CDC Director Rochelle Walensky, MD, MPH, gave a synopsis of the administration’s physician outreach on the intradermal usage of the vaccine. “Today, [the CDC] will post interim clinical considerations, distribute a clinician alert message, present this vaccine administration technique to the Association of State and Territorial Health Officials, conduct outreach to key clinician partners, and post an educational resource video with this new monkeypox vaccine administration strategy,” she said.
The CDC may also have its interim clinical considerations “to supply guidance for the usage of the Jynneos vaccine being an intradermal regimen for adults, along with the standard or subcutaneous regimen for children,” Walensky noted.
“CDC interim clinical considerations may also include a synopsis of both available vaccines, planning considerations for health departments, including health equity, vaccine administration schedule and dosing regimens, dosing intervals, contraindications and precautions, along with pre- and post-vaccination counseling,” she said. “CDC may also be conducting a number of webinars and training opportunities to teach clinicians on how best to appropriately administer the Jynneos vaccine.” Walensky also urged healthcare providers to join CDC health alerts and updates.
Throughout a question-and-answer session, Califf was asked whether there will be any ongoing evaluation of the vaccine’s safety and effectiveness. “I would like to point out there is absolutely no traditional assessment of the vaccine — it’s approved for emergency purposes in line with the immunological response, not on clinical outcomes, because there weren’t smallpox cases, and the monkeypox outbreaks before this weren’t large enough to essentially execute a clinical trial,” he said.
“Therefore the immunologic response with the intradermal approach is strictly exactly like with [subcutaneous vaccine],” Califf continued. “Nevertheless, in any case, you want to collect outcome data, once we do with all vaccines and I’d also explain that the NIH will undoubtedly be mounting a clinical trial and is working through the logistics of this now.” Because of its part, the CDC can be likely to collect data, Walensky said.

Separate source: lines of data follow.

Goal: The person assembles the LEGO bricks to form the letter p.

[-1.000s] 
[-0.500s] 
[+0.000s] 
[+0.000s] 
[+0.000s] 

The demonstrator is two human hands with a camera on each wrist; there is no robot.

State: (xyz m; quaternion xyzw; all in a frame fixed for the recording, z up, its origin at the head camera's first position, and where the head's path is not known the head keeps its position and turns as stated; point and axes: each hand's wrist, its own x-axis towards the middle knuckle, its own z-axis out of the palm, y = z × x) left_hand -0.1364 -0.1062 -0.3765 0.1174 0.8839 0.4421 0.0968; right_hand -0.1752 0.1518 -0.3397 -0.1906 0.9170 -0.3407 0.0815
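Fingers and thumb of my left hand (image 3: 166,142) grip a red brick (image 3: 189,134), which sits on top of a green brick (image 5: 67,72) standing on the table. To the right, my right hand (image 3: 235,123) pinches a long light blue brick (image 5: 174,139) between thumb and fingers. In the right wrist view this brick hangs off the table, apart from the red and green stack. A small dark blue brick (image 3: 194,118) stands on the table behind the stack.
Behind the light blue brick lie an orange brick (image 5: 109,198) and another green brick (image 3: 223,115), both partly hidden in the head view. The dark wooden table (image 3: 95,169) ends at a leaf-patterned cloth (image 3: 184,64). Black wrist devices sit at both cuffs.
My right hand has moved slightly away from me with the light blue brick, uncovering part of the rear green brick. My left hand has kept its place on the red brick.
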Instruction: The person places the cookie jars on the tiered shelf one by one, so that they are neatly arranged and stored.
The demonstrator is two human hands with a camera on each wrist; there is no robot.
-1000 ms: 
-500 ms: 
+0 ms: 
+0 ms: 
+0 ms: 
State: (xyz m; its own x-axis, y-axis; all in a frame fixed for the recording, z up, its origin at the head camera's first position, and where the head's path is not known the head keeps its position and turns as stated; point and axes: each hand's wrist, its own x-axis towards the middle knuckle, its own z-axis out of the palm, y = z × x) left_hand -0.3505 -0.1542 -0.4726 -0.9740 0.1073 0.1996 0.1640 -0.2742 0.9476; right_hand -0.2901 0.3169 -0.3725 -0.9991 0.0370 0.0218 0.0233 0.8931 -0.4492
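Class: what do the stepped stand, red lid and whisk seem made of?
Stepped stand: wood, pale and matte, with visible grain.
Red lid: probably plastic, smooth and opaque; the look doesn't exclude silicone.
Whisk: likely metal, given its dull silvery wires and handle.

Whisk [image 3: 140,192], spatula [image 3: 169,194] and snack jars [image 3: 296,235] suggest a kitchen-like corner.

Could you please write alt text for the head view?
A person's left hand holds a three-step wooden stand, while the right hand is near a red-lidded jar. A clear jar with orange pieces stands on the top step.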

Some healthcare providers are worried that the data presented up to now is too scant for an EUA. “While we appreciate that the government is finally ready to look for answers to help rectify the shortage of vaccines, no effort to safeguard people’s health should come without proper homework and research,” David Harvey, executive director of the National Coalition of STD Directors, said in a statement.
“We’ve grave concerns concerning the limited level of research that is done with this dose and administration method, and we fear it’ll give people a false sense of confidence they are protected,” Harvey noted. “This process raises red flag after red flag, and is apparently rushed ahead without data on efficacy, safety, or alternative dosing strategies.”